Eduardo Correia, in Revista do Direito e de Estudos Sociais, ano XIV, diz que “a motivação da decisão é também imprescindível, entre outras razões, para favorecer o autocontrolo dos juízes, (…), bem como para estimular a recolha jurisprudencial de regras objectivas de experiência e o respeito pela lógica e pelas leis da psicologia judiciária na apreciação das mesmas”.
E conclui, dizendo que “ (...) a fundamentação de facto e de direito, da decisão judicial visa, desde logo, garantir uma mais adequada ponderação da prova produzida, bem como do direito aplicável”.
Justifica ainda a necessidade de fundamentação pela garantia assim dada à ponderação dos argumentos da defesa, do mesmo modo que constitui um elemento imprescindível ao exercício efectivo do direito ao recurso.
A jurisprudência já se pronunciou sobre estas questões, sendo unanime, a posição de que “ o dever de fundamentar as decisões judiciais, imposto pelos artigos 97º, n.º 4, do C P Penal e 205º da Constituição da República, consiste em dizer as razões de facto e de direito, ou o porquê do sentido decisório, e funciona como limite ao arbítrio do julgador, concorrendo também em caso de recurso, para uma ponderação mais célere do decidido por parte dos tribunais superiores”.
Em face do exposto, atendendo às certidões e demais elementos carreados para estes autos de recurso em separado, apesar da limitação desses elementos, não podemos deixar de considerar, neste momento, que o recorrente não carece de razão, pois que, não se mostram nem esclarecidos, e, consequentemente, justificados, quer de facto, quer de direito, os fundamentos que levaram à prolação do despacho de indeferimento do requerimento apresentado pelo arguido (para além da qualificação, não a certada, do aludido prazo para requerer a substituição da multa por trabalho, como de natureza peremptória), que deve ser substituído por outro que aprecie aquele requerimento, avaliando se essa “forma de cumprimento realiza de forma adequada e suficiente as finalidades da punição”, efectuando, se necessário, diligências e decida, de modo fundamentado.
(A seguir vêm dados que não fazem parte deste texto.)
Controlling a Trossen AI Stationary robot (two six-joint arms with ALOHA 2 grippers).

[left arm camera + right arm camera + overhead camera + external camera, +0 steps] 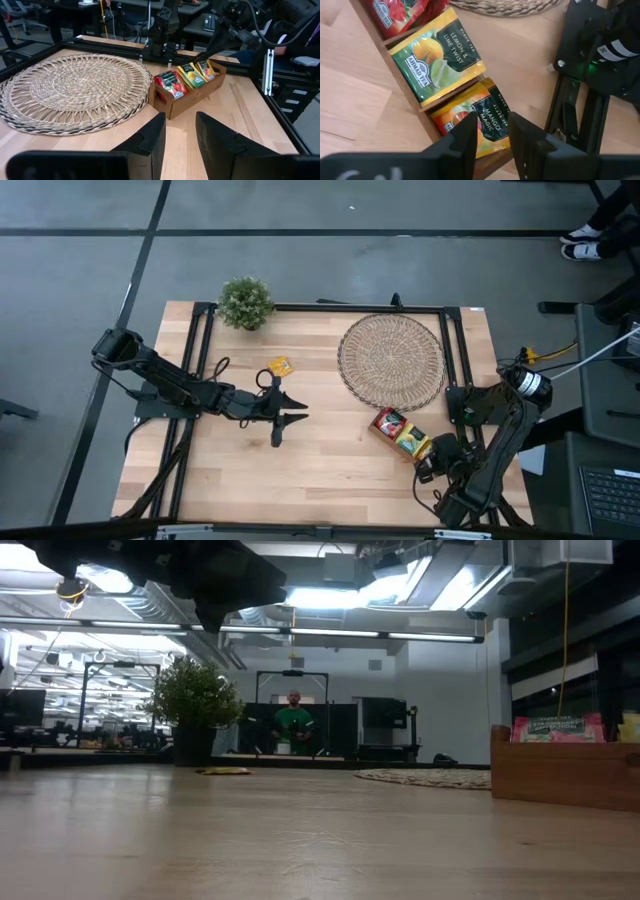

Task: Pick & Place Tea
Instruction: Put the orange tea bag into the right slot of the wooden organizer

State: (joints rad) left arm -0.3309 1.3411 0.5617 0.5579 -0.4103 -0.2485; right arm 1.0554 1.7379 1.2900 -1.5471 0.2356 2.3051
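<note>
High view: overhead, straight down, whole table (pixel 300 470) framed. Low view: tabletop level, facing across toward the room; plant (pixel 193 705) distant, wooden tray (pixel 560 775) perhaps nearest, at right. Left wrist view: forward across woven mat (pixel 70 92) to the tray, mid-range. Right wrist view: close above the tray's sachets (pixel 437 55). Tray shared by all four.

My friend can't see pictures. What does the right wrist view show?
The right gripper hangs open just over an orange mango tea sachet standing in a wooden tray. Next to it sits a yellow-green lemon and lime sachet, then red sachets, with a woven mat's edge beyond.
</note>
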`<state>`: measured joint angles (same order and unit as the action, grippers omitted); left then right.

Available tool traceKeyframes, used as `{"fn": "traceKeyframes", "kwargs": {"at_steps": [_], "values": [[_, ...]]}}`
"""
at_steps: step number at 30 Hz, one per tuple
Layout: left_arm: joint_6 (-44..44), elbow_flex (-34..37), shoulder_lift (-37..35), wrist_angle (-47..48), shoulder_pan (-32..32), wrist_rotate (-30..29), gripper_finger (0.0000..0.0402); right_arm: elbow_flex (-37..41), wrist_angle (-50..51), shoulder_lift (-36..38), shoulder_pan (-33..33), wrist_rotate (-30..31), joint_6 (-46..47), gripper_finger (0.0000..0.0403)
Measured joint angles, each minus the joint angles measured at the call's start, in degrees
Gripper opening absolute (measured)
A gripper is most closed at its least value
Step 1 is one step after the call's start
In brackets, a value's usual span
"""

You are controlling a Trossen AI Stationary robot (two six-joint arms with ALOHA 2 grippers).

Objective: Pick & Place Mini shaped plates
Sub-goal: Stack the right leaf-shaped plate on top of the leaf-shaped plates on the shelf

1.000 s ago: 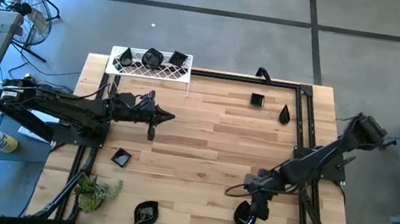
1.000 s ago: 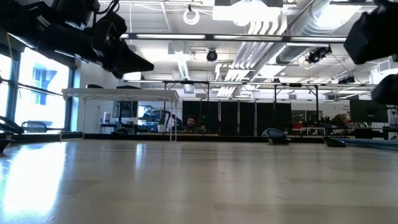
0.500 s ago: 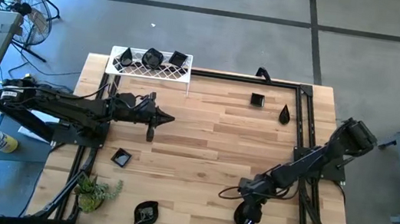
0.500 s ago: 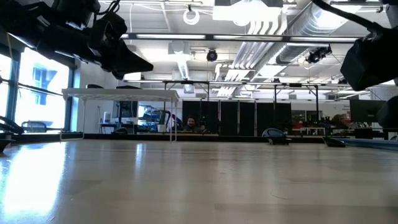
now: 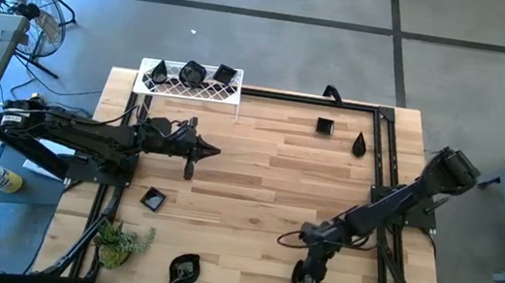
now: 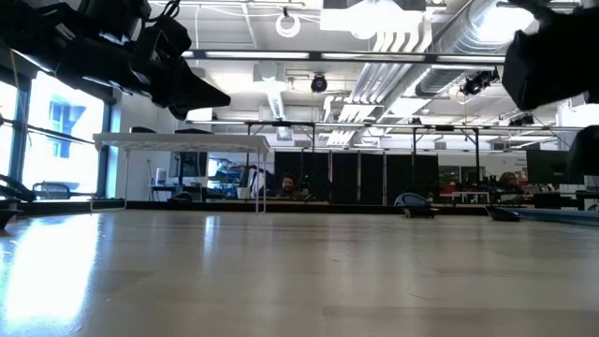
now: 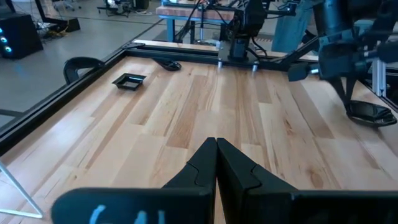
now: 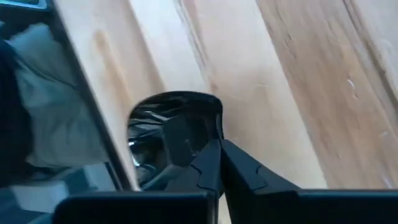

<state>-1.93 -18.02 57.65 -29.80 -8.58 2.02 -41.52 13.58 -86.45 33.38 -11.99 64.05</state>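
One black plate (image 8: 163,127) pinched in R gripper (image 8: 217,163)

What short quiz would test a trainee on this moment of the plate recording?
1. True or false: the left gripper is open.
2. How many black plates sit on the white wire rack?
3. Where is the right gripper? A: over the rack. B: down at a glossy plate by the table's near edge. C: raised over the bare middle of the table.

Key: 1 false, its fingers are shut. 2 three. 3 B.
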Motion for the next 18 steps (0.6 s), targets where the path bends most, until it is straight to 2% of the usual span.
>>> {"fn": "traceKeyframes", "kwargs": {"at_steps": [9,14,18], "values": [[0.1,0.0,0.0,0.3,0.0,0.0,0.0001,0.0,1.2,5.1,0.0,0.4,0.3,0.0016],[0.2,0.0,0.0,2.3,0.0,0.0,0.0001,0.0,1.6,3.2,0.0,0.8,-2.7,0.0078],[0.2,0.0,0.0,3.5,0.0,0.0,0.0001,0.0,0.6,0.7,0.0,-1.7,-6.2,0.0134]]}}
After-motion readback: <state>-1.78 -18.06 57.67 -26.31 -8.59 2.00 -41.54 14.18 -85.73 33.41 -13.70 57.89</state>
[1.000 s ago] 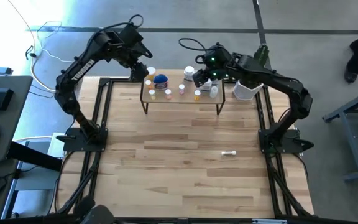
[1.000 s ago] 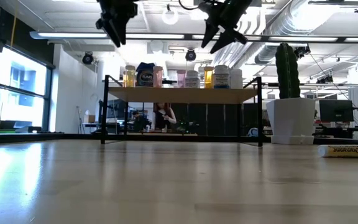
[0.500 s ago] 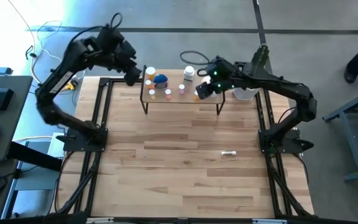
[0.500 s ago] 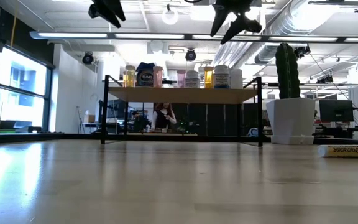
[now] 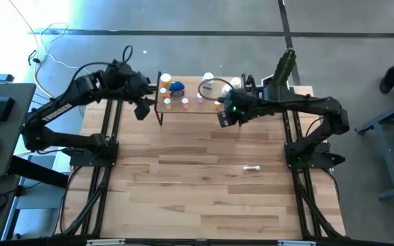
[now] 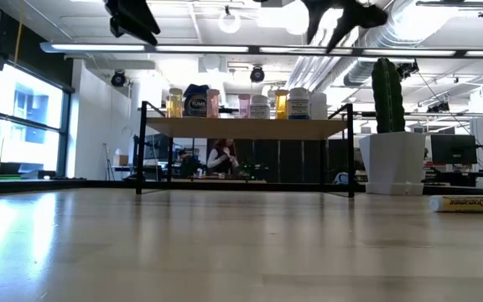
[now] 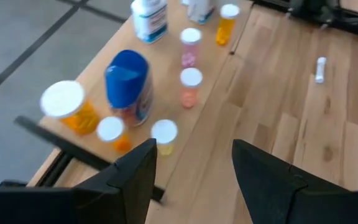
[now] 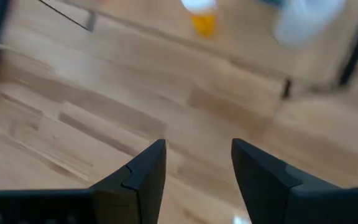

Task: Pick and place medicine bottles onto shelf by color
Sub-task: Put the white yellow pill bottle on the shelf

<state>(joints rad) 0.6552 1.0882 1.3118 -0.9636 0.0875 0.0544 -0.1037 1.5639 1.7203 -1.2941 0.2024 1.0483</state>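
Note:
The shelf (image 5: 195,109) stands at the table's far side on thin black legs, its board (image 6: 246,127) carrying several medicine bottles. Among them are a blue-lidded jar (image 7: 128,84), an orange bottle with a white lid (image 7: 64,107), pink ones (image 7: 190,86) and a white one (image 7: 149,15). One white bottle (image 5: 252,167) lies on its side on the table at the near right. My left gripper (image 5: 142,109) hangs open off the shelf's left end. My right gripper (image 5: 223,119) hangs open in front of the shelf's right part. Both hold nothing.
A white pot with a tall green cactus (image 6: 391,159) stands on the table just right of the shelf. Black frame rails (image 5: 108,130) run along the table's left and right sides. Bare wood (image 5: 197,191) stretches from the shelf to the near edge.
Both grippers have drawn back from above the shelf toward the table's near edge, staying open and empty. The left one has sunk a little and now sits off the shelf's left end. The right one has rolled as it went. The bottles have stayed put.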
Urge corrigir essa irregularidade, o que se determina, ao abrigo do disposto no art. 123º, n.º 1, do CPP, nos termos supra expressos.
III - Decisão
Acordam em julgar procedente o recurso, pelos fundamentos supra expostos, revogando o despacho recorrido que deve ser substituído por outro que, apreciando o requerimento apresentado pelo arguido, avalie, diligencie, se necessário, e decida, fundamentalmente, de facto e de direito, em conformidade.
Sem custas.
(Processado e revisto pela relatora que assina e rubrica as restantes folhas - art. 94 n.º 2 do CPP -).